Task requirements: Below is a block of entries; repeat exactly the lines starting at the line that contains "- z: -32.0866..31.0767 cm" and ending at the line that contains "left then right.", both included.

Supplied material:

········

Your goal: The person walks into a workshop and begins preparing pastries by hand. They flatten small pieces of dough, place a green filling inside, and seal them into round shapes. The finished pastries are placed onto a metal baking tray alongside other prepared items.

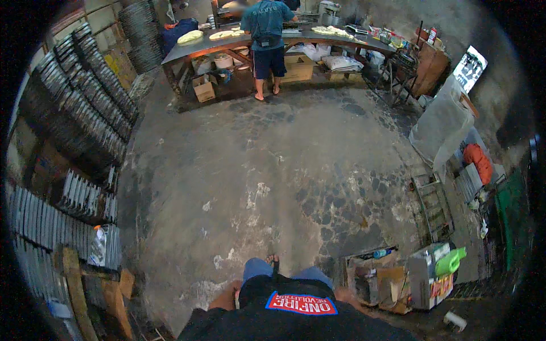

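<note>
A pause between handlings was judged to be in hand, over a broad stained floor (256, 159).
Well ahead, a long worktable (187, 50) was attended by a co-worker (267, 25); a cluttered cardboard box (392, 281) was set at lower right, and pale dough (190, 37) was laid on the table. The left hand (226, 296) and right hand (348, 295), the latter nearer the box, were partly hidden; whether fingers were parted or closed could not be told. Any next grasp would probably require hands brought forward.

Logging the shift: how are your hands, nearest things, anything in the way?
Left hand, right hand low, grip unclear. Cardboard box, green container at right. Co-worker standing before far table.
</note>
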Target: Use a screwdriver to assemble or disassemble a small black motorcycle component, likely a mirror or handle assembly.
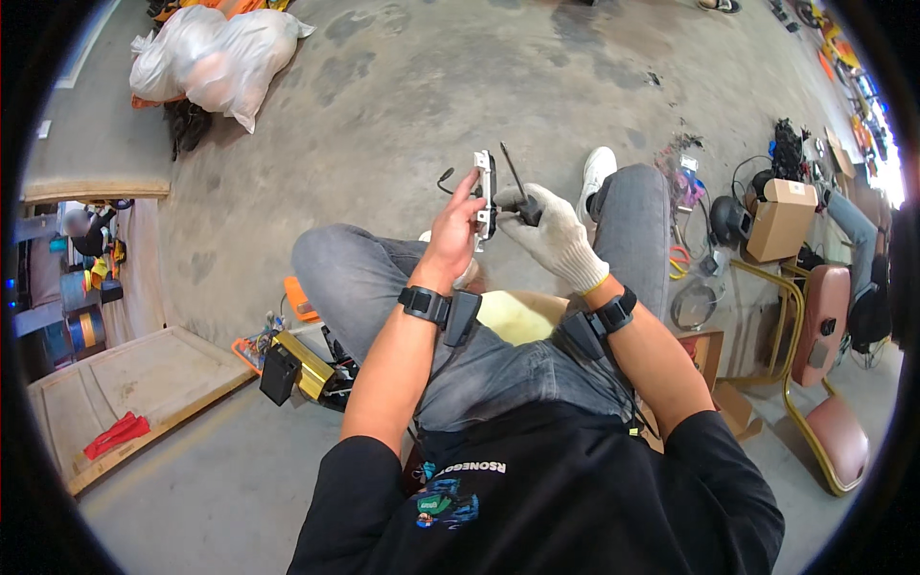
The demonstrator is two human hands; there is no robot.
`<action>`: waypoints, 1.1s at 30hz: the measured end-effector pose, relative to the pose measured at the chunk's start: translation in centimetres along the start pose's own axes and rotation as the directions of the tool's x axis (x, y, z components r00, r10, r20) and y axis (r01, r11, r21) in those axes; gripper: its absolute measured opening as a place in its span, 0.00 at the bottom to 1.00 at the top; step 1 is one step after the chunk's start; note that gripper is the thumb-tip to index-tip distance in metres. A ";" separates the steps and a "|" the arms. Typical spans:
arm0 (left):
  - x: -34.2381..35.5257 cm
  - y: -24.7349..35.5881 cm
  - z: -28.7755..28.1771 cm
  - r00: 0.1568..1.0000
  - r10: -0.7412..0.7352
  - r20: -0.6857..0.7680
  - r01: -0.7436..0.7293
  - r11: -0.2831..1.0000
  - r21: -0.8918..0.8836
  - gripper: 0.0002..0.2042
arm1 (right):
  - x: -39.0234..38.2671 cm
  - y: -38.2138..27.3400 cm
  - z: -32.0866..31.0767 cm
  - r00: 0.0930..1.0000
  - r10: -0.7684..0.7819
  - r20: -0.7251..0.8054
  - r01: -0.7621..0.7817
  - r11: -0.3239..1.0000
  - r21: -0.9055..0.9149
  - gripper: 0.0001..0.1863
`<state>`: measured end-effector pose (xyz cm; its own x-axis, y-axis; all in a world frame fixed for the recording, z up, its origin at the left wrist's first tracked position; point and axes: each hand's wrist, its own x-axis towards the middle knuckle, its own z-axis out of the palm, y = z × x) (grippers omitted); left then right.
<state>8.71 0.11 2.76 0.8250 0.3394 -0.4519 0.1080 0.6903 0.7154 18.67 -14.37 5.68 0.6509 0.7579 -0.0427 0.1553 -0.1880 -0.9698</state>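
Note:
My bare left hand (450, 238) is closed around a narrow white and black part (487, 192), held upright above my lap. A short dark cable (446, 177) with a rounded end sticks out to the left of that part. On my right hand (561, 240) is a pale knitted glove. Its fingers are wrapped round the dark handle of a screwdriver (513, 168), whose shaft points up and slightly left. The screwdriver is just right of the part; whether the gloved fingertips touch the part I cannot tell.
Beside my left knee lies a gold and black device (305, 364). A wooden board with a red cloth (117, 434) is farther left. White plastic bags (216, 62) sit at the far left. To the right are orange-handled scissors (679, 262), a cardboard box (781, 220) and a gold-framed chair (819, 326).

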 end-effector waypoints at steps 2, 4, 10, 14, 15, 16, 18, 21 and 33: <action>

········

Your solution:
  - z: -32.0866..31.0767 cm
  - r00: 0.0930..1.0000
  - r10: -0.7684..0.7819
  - r20: -0.7251..0.8054
  - r01: -0.7621..0.7817
  - r11: -0.3239..1.0000
  - r21: -0.9055..0.9149
  - gripper: 0.0001..0.1863
`<state>`: measured end-effector pose (xyz cm; its own x-axis, y-axis; all in a world frame fixed for the recording, z up, its origin at the left wrist's first tracked position; point and axes: each hand's wrist, its own x-axis towards the middle knuckle, its own z-axis out of the palm, y = z × x) (grippers omitted); left then right.

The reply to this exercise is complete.